> [What is expected]: Look in the material below for the line with "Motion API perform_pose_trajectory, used" and the line with "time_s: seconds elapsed", then set down exactly those two lines and all lines between, nothing more.

> [Source data]:

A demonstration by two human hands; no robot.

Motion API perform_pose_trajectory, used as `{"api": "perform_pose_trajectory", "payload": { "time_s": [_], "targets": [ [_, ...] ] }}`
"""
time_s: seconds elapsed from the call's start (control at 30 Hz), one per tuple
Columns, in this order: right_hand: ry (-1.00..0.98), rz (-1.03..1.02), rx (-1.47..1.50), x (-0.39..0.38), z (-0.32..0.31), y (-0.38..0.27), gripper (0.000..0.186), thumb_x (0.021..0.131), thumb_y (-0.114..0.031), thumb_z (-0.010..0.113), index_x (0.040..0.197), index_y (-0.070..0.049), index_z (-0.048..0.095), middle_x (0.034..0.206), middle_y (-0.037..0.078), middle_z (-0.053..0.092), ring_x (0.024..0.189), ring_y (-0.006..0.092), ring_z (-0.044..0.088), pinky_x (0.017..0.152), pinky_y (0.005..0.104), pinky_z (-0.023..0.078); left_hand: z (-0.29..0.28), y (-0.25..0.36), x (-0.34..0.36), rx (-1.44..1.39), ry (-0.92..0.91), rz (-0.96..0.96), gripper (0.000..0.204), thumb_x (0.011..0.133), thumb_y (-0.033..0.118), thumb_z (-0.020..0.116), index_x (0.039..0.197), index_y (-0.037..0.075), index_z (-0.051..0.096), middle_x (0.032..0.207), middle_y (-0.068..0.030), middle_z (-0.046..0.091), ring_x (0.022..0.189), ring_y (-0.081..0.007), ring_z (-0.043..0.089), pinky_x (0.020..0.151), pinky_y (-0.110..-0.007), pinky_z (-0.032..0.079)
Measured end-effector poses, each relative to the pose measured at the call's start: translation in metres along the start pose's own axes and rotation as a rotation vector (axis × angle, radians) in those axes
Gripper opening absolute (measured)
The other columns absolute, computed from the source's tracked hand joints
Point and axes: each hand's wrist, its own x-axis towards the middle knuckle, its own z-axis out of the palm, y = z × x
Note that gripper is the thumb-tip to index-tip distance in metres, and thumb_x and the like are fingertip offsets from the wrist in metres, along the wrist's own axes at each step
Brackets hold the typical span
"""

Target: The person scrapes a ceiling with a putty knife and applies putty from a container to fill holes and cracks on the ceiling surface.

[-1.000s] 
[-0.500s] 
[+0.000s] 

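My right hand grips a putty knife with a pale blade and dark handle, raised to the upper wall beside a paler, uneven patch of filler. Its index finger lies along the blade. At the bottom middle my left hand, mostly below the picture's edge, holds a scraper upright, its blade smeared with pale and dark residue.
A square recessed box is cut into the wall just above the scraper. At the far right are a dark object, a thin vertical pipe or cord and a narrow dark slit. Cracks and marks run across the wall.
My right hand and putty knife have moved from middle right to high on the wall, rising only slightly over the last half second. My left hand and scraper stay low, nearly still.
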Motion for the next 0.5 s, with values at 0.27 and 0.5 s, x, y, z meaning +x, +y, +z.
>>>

> [Your solution]:
Motion API perform_pose_trajectory, used as `{"api": "perform_pose_trajectory", "payload": { "time_s": [_], "targets": [ [_, ...] ] }}`
"""
time_s: seconds elapsed from the call's start (control at 30 Hz), one per tuple

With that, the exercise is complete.